Tanner
- Dictionnaire infernal
Tanner. Le cardinal Sfrondrate raconte que le P. Tanner, pieux et savant jésuite, allant de Prague à Inspruck pour rétablir sa santé à l’air natal, mourut en chemin dans un village dont on ne dit pas le nom. Comme la justice du lieu faisait l’inventaire de son bagage, on y trouva une petite boite que sa structure extraordinaire fit d’abord regarder comme suspecte, car elle était noire et composée de bois et de verre. Mais on fut bien plus surpris lorsque le premier qui regarda par le verre d’en haut se recula en disant qu’il y avait vu le diable. Tous ceux qui regardèrent après lui en firent autant. Effectivement ils voyaient dans cette boîte un être animé, de grande taille, noir, affreux, armé de cornes. Un jeune homme qui achevait son cours de philosophie fit observer à l’assemblée que la bête renfermée dans la boîte, étant infiniment plus grosse que la boîte elle-même, ne pouvait être un être matériel, mais bien un esprit comprimé sous la forme d’un animal. On concluait que celui qui portait la boîte avec lui ne pouvait être qu’un sorcier et un magicien. Un événement si diabolique fit grand bruit. Le juge qui présidait à l’inventaire condamna le mort à être privé de la sépulture ecclésiastique, et enjoignit au curé d’exorciser la boîte pour en faire sortir le démon. La multitude, sachant que le défunt était jésuite, décida de plus que tout jésuite commerçait avec le diable ; ce qui est la manière de juger des masses ignorantes. Pendant qu’on procédait en conséquence, un philosophe prussien, passant par ce village, entendit parler d’un jésuite sorcier et du diable enfermé dans une boîte. Il en rit beaucoup, alla voir le phénomène et reconnut que c’était un microscope, que les villageois ne connaissaient pas.
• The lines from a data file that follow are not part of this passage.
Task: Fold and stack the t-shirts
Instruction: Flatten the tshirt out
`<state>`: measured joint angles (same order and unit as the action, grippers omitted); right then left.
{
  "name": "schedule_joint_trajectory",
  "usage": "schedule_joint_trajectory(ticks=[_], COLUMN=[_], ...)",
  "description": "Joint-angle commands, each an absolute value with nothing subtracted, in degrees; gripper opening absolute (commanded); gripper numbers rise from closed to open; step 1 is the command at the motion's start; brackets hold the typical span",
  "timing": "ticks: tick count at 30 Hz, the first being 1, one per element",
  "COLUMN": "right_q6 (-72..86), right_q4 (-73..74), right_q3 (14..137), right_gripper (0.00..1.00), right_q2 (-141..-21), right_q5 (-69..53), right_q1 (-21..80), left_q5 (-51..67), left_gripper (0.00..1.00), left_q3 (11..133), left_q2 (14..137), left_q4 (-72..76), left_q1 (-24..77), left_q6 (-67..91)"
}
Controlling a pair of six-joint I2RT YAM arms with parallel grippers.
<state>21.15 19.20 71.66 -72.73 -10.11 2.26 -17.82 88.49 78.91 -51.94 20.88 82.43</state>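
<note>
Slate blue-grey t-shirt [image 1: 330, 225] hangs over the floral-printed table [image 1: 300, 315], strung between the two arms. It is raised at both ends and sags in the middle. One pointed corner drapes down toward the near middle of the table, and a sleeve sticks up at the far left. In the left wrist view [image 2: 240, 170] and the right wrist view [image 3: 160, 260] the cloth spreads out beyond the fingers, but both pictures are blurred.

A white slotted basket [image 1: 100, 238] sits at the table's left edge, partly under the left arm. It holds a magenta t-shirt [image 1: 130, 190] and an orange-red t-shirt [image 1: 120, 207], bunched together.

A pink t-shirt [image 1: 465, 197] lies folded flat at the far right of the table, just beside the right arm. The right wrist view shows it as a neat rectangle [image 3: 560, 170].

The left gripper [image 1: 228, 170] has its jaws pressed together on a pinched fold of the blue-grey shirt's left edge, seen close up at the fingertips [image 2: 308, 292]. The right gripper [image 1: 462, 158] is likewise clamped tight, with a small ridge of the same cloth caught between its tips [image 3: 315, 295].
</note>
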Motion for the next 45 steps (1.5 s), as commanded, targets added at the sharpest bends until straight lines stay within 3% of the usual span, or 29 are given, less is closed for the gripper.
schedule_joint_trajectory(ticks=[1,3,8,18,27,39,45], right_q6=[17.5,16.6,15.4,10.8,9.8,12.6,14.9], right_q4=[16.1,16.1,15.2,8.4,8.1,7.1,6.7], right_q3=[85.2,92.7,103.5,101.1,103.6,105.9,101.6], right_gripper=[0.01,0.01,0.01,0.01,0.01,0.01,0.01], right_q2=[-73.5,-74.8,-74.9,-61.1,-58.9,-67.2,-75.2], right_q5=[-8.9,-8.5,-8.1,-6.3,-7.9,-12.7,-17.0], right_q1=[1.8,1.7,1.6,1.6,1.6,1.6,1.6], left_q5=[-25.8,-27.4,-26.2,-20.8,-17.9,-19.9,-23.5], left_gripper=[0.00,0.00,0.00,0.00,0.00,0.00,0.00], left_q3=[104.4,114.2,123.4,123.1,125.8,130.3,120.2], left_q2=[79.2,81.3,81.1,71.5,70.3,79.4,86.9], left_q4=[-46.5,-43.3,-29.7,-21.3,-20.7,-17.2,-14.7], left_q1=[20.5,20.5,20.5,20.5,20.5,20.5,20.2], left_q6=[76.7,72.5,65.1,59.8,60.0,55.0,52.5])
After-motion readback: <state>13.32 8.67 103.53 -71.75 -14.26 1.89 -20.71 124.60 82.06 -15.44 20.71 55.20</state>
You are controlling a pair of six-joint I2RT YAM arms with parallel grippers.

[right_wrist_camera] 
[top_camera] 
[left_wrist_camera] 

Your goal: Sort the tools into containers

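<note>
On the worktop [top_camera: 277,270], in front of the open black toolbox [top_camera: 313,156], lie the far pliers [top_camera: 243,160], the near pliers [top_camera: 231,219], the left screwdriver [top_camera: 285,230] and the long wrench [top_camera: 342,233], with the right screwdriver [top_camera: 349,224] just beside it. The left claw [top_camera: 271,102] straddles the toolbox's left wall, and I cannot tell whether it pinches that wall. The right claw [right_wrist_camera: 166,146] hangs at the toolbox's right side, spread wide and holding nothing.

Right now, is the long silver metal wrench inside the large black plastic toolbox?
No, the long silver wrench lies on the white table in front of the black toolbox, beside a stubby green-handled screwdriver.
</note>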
Il ôta la lentille, et en fit sortir un cerf-volant, qui se promena sur la table et ruina ainsi tout le prodige. Cela n’empêcha pas que beaucoup de gens par la suite, parlant du P. Tanner, ne faisaient mention que de l’impression produite d’abord, et s’obstinaient à soutenir qu’ils avaient vu le diable et qu’un jésuite est un sorcier[1].